以太子之尊,承天命应天道,最是灵气,他的心血,可比我们这些上仙金贵多了,要让青尽养,起码也是上千年。
可惜啊,永夜竟然半途而废!”
花无情听到这,知道此事很不妙,不由追问道:“那圆圆她究竟?”
长歌上仙云淡风轻道:“你再等个万年来,她应该就又长成个妙龄女子了,或者你从她是婴儿时就陪在身边,兴许可以占尽四个字。”

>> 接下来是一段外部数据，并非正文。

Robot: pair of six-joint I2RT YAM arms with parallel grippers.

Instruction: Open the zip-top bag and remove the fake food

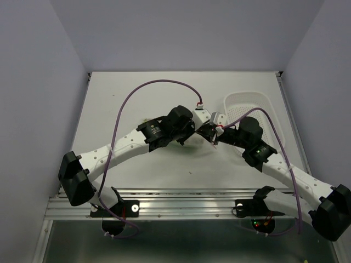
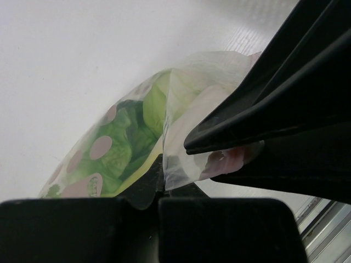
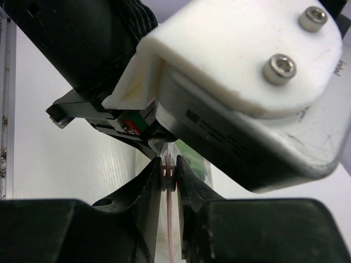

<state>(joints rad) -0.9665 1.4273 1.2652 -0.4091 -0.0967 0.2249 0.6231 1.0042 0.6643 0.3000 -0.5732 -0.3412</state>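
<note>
The zip-top bag is clear with pink dots and hangs between both grippers near the table's middle. The fake food, green leafy pieces, lies inside it. My left gripper is shut on the bag's edge. My right gripper is shut on the pink zipper strip, right beside the left gripper. Its black fingers show in the left wrist view, pinching a pink part of the bag. In the top view both grippers, left and right, meet and hide most of the bag.
A white perforated basket stands at the back right, just behind the right wrist. A metal rail runs along the table's near edge. Pale walls close in the table on three sides.
</note>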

“哪四个字?”花无情一旦想到万年,心已如止水一般入了定。
长歌上仙一笑,道:“青梅竹马。”
花无情脸黑,长歌上仙却事不关己道:“你该从实道来了,二皇子到底说了哪个地名?”
花无情木然道:“昆仑山。”
“昆仑山?镇压九衍魔君的昆仑山?”
长歌上仙豁然起身。
昆仑
昆仑山,狂风裹着白茫茫的雪漫天飞舞,偏偏雪势之上,还挂着一轮朦胧昏黄的圆月。这样奇异的景象本是不可能发生的,但在昆仑山这里,就是如此:雪急,月寒,人烟罕至。
在这人烟罕至的雪岭之间,一辆青牛车正在风雪中缓缓而来。
拉车的那头青牛似乎毫不惧怕寒冷,松缓了四蹄,踩在雪上,竟未留下丝毫印记,仿佛不是在走,而是在飞。使唤这头青牛的是一个着玄衣的中年男子,这个男子衣服穿得厚实,手上还抱着把骨琴,白骨为架,乌发作弦,撩拨出一支缓慢得不能再缓慢的哀曲,那曲子仿佛藏了魔力,驱使着青牛车前行。
青牛车里,赫然又是另外一番景象。
从外头看不过方寸之地,里头却是一处又宽敞又明亮的大厅,厅中四角点着灯烛,而当中另摆了一个大火盆里燃着通红的炭火。火盆旁一个女子正皱着眉,指尖碾着香屑,轻轻撒在火中,燃出满室的香气。
大厅当中摆了榻床,坐着一位男子,男子眉间的火焰纹,被火光映了,当真如烧灼了一般,跳跃起来。